Governance also needs to be approached differently. It is not about removing governance, but about making it fit for purpose. A single, rigid standard applied to every use case does not work. Different use cases require different levels of control, and the ecosystem needs to accommodate that without compromising integrity.
How to optimise without overcomplicating
There is a tendency to treat optimisation as a separate phase. In reality, if the core components are implemented correctly, much of the need for optimisation disappears.

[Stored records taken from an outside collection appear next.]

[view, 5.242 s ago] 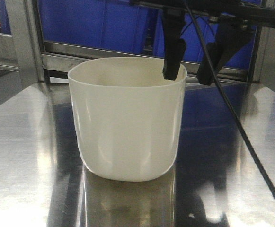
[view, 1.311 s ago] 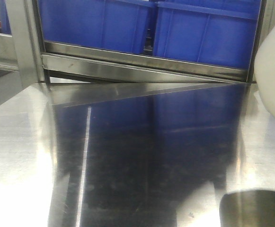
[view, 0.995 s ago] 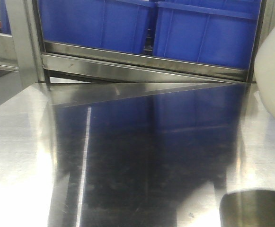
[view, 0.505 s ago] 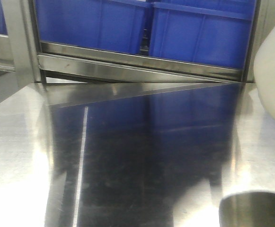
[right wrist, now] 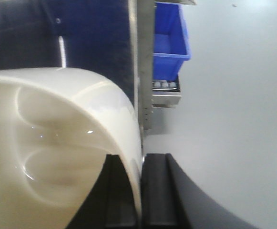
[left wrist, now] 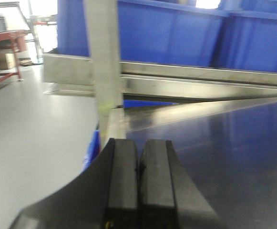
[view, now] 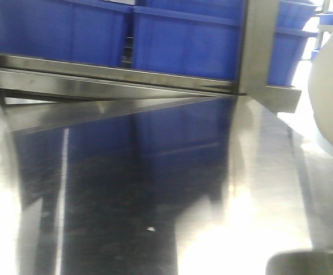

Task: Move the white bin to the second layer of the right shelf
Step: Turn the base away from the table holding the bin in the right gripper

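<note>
The white bin (right wrist: 57, 143) fills the lower left of the right wrist view, its glossy inside facing me. My right gripper (right wrist: 139, 160) is shut on the bin's wall, one finger inside and one outside. From the front camera only a curved cream part of the white bin (view: 330, 97) shows at the right edge, raised off the steel deck. My left gripper (left wrist: 140, 145) is shut with nothing between its pads, low over the deck's left edge. I cannot make out the right shelf second layer in these views.
Blue crates (view: 172, 40) stand on a steel rack behind the shiny trolley deck (view: 155, 189). A steel upright (view: 259, 46) rises at the deck's back right. Another blue crate (right wrist: 169, 36) sits on a rack end over grey floor. A steel post (left wrist: 102, 57) stands ahead of the left gripper.
The bin, which stood on the deck five seconds ago, now hangs at the right edge. In the last half second the rack and crates slid left in view and a steel upright appeared.
</note>
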Robot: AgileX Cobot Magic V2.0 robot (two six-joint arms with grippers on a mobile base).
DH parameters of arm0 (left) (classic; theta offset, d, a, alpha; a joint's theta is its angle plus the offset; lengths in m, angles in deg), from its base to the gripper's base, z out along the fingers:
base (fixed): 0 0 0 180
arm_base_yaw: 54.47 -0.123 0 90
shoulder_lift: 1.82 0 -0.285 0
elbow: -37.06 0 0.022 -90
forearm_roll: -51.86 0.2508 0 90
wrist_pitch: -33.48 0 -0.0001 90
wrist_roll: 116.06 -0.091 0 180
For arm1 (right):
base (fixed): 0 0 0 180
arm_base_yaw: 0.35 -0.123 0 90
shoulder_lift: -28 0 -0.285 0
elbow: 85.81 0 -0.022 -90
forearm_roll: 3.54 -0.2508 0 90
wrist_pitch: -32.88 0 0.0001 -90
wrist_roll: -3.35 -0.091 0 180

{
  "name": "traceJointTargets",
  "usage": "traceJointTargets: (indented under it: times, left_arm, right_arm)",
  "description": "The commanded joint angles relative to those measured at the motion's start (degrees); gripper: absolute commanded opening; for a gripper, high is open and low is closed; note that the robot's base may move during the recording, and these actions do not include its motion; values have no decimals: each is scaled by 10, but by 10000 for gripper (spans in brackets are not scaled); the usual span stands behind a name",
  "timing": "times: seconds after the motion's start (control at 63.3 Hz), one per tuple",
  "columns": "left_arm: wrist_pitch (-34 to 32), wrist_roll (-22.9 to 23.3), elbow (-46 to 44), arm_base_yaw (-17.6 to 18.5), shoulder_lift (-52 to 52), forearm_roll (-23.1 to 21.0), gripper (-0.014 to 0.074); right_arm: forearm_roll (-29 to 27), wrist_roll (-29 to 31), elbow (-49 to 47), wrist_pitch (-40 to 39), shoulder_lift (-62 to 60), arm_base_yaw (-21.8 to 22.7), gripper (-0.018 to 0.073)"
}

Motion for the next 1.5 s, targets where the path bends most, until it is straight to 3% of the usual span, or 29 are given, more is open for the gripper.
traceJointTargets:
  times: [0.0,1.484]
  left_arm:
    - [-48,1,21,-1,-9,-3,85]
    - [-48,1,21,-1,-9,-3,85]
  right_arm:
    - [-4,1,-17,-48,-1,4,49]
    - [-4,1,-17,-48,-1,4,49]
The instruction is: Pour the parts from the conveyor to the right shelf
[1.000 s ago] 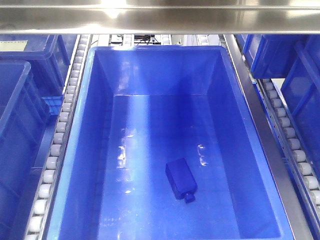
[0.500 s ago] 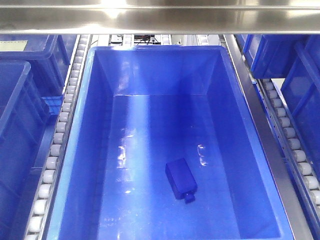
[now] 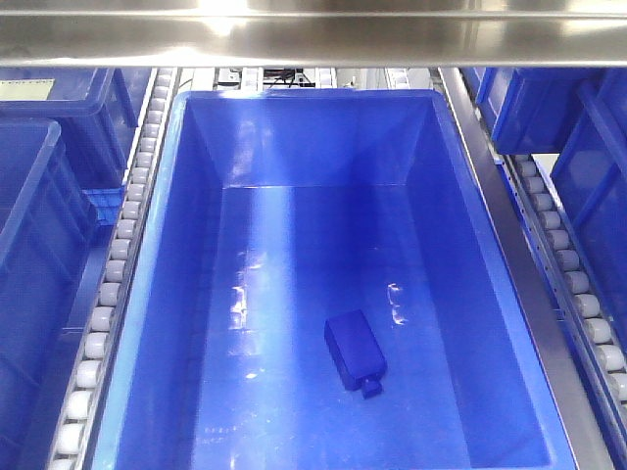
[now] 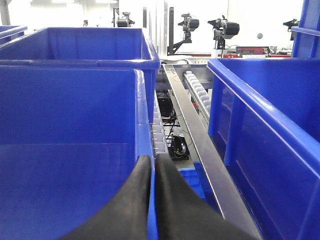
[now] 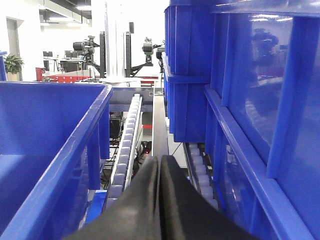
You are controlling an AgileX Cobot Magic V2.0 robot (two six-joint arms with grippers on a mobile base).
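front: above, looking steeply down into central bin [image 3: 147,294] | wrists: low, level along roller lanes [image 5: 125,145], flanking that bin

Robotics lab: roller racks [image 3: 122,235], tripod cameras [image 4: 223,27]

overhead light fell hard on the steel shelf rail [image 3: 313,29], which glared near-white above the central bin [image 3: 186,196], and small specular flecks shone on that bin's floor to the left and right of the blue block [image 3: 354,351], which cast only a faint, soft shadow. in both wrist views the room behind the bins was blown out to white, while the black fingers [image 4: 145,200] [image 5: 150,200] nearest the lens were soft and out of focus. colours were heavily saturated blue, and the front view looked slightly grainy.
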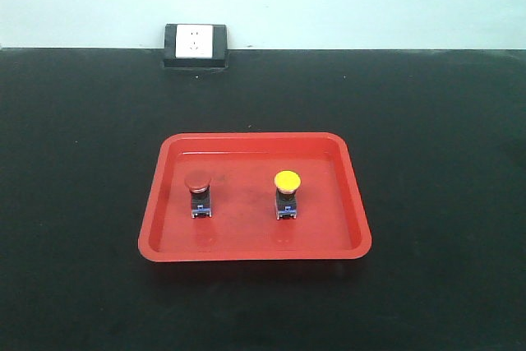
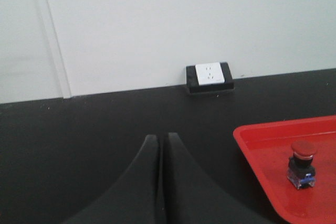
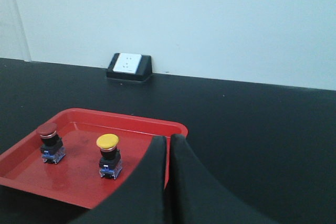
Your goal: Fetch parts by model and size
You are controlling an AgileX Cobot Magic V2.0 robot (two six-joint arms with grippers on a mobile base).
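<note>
Two push-button parts stand upright in a red tray (image 1: 255, 249): a red-capped one (image 1: 198, 193) on the left and a yellow-capped one (image 1: 287, 193) on the right, each on a dark base with blue terminals. The left wrist view shows the red-capped part (image 2: 302, 163) at right and my left gripper (image 2: 159, 139) shut and empty over the black table, left of the tray (image 2: 262, 145). My right gripper (image 3: 170, 139) is shut and empty, near the tray's (image 3: 79, 192) right edge, right of the yellow-capped part (image 3: 108, 155) and the red-capped part (image 3: 49, 141). Neither gripper shows in the front view.
A black table (image 1: 444, 121) runs back to a pale wall. A white socket in a black housing (image 1: 195, 44) sits at the table's far edge, behind the tray. It appears as the socket (image 2: 209, 76) and socket (image 3: 128, 66) in the wrist views.
</note>
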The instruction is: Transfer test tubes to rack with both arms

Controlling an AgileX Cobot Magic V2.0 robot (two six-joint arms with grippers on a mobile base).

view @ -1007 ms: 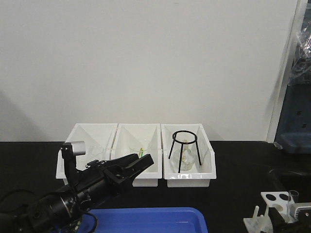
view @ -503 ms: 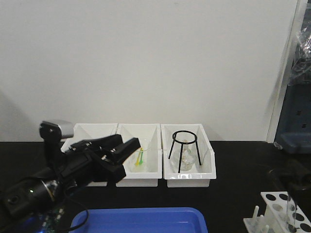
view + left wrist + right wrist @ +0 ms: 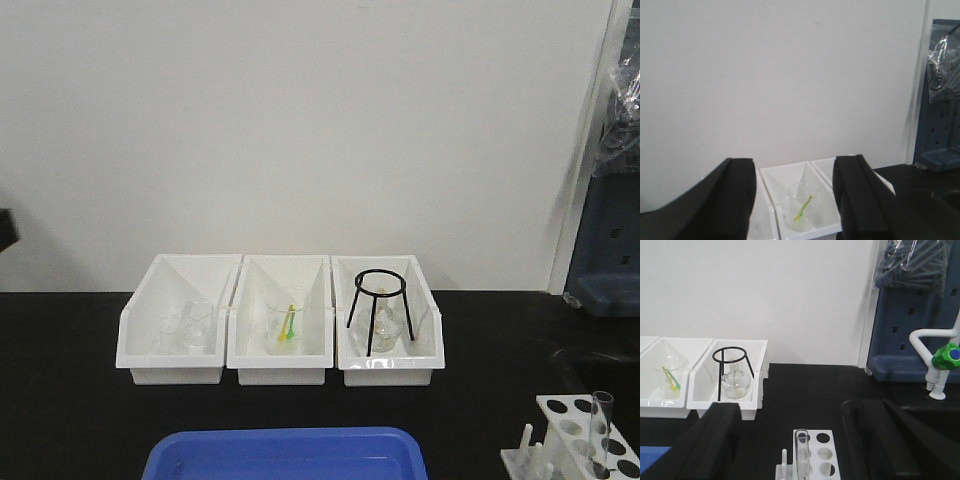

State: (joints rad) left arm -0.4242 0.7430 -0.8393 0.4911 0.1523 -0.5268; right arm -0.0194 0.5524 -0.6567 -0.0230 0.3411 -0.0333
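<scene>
Fingers of the left tool (image 3: 795, 200) are standing wide apart in the left wrist view, gripping nothing and framing the middle white bin (image 3: 826, 231) with its small beaker (image 3: 801, 211) and yellow-green stick. Those of the right tool (image 3: 790, 440) are likewise spreading wide and empty in the right wrist view, hanging above the rack (image 3: 812, 460) at the counter's (image 3: 805, 385) near right corner. Neither arm is showing in the front view.

One test tube (image 3: 801, 452) is standing upright in a front hole of the rack, and the holes beside it are lying open. In the front view that same tube is rising from the rack's right side, with the pegs toward the left. A blue tray (image 3: 285, 452) is sitting at the near edge, left of the rack; its floor is hidden, so I cannot tell whether more tubes are lying there.

Both tools are seemingly pausing between transfers, one tube placed. Next, an arm probably needs to descend toward the tray, pinch a tube gently near its upper end, tilt it upright, and align it over an open hole, while the other arm is keeping clear.
</scene>
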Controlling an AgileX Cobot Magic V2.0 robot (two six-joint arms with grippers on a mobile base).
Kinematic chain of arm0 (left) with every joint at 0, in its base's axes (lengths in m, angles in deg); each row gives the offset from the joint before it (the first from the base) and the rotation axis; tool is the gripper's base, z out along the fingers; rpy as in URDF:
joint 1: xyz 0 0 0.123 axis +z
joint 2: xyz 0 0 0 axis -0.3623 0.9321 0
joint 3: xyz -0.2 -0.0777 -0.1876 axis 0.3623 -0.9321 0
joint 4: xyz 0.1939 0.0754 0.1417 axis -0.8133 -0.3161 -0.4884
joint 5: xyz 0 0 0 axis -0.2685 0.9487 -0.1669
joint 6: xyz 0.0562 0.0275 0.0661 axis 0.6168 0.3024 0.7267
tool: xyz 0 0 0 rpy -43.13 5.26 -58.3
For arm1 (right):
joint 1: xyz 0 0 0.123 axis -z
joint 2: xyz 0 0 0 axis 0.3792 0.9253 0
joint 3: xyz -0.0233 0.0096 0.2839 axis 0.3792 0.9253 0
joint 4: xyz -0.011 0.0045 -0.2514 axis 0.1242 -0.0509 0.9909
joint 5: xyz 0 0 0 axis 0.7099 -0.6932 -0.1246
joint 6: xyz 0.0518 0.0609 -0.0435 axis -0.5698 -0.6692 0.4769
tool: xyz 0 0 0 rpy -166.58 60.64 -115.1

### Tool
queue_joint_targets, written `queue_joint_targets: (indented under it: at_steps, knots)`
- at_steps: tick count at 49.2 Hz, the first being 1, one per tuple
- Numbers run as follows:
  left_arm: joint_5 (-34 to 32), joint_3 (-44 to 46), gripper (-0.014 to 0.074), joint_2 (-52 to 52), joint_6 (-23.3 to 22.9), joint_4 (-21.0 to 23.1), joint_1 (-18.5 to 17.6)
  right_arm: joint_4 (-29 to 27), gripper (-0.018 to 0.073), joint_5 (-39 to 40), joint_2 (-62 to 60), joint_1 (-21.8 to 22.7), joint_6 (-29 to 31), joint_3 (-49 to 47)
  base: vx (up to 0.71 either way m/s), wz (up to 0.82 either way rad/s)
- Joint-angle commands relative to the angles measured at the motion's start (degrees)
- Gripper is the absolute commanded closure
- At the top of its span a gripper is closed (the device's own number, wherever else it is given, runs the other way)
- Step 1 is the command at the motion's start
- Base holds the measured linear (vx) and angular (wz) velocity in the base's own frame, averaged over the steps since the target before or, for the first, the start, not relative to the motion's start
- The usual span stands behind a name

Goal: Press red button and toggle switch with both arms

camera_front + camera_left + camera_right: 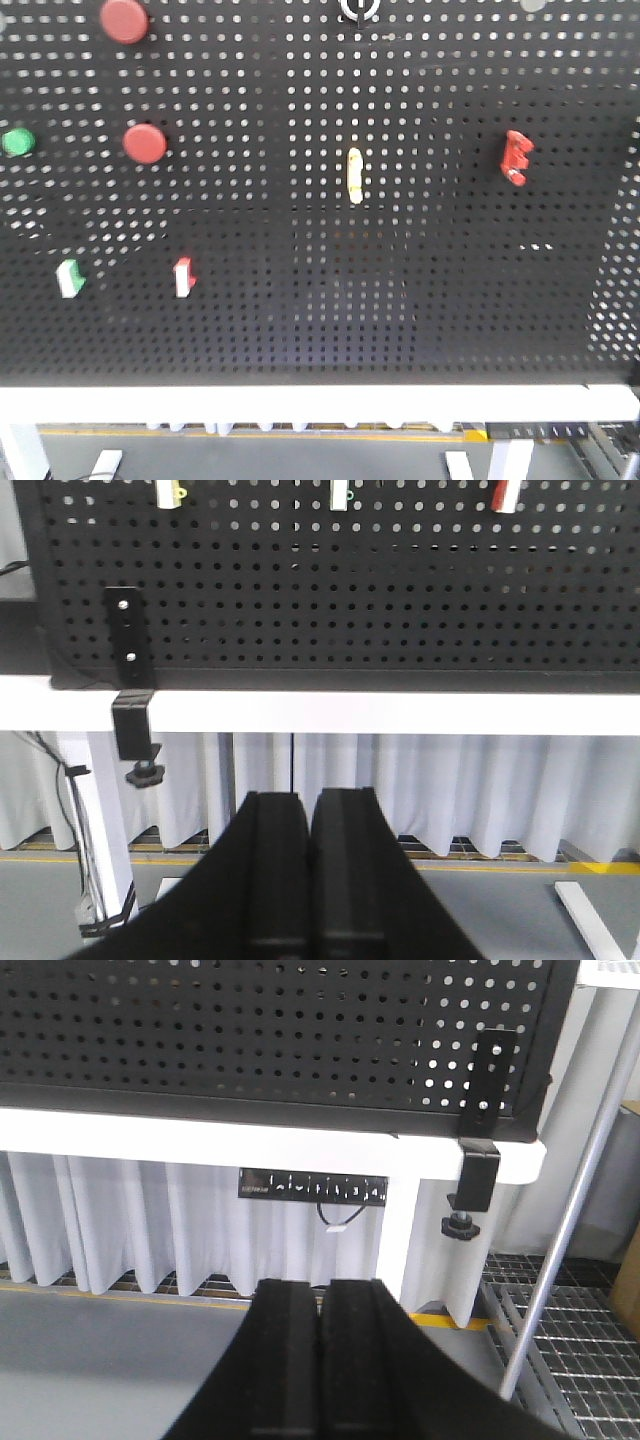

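On the upright black pegboard (300, 300) sit two round red buttons, one at the top left (125, 19) and one lower (145, 144). The toggle switch (358, 8), a silvery ring with a dark lever, is cut off by the top edge. Neither gripper shows in the front view. My left gripper (310, 805) is shut and empty, low in front of the white table edge (400, 712), below the pegboard (350, 600). My right gripper (322, 1292) is shut and empty, also below the board's lower edge (250, 1040).
A green round button (17, 142) sits at the left, a pale yellow upright piece (354, 175) in the middle, a red bracket (516, 156) at the right. Two small rocker pieces (69, 278) (184, 277) sit lower left. Black clamps (135, 725) (480, 1175) grip the table corners; a metal pole (570, 1230) stands right.
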Motion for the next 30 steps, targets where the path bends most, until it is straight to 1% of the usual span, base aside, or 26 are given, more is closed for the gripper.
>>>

That said, there are some consistent areas of focus.
Automation plays a key role in reducing manual effort and improving consistency. Governance needs to be streamlined so that it enables rather than blocks progress. Collaboration across teams is essential, particularly in larger organisations where skills and resources are distributed.
But the most important point is this.
A data ecosystem without effective metadata, lineage, searchability, and monitoring is guaranteed to fail.
You can invest heavily in platforms and infrastructure, but if users cannot see what data exists, understand it, and trust it, the investment does not translate into value. The system becomes expensive, complex, and underutilised.
What a healthy ecosystem actually delivers
When an ecosystem is functioning well, the benefits are not theoretical.
People can access the data and insights they need, when they need them, at a reasonable cost. The organisation can support business initiatives without excessive delays or overhead. The environment is agile enough to adapt as requirements change.
Over time, it also shapes the data culture of the organisation. It creates a shared understanding of how data is used, how decisions are made, and how value is generated.
Importantly, it helps guard against bias. When decisions are guided by structured, transparent processes rather than individual preference, the organisation is less exposed to subjective or inconsistent choices.
From assessment to action
The final step is often the most difficult. An assessment, no matter how well executed, only creates value if it leads to change. That depends less on the quality of the assessment itself, and more on how it is positioned and who is driving it.
If it is treated as a compliance exercise, it will produce a report that is filed away. If it is initiated at the right level, aligned to strategy, and shared with the right stakeholders, it becomes a tool for driving meaningful change.
That is ultimately the difference. Not whether you assess your data ecosystem, but whether you are prepared to act on what you find.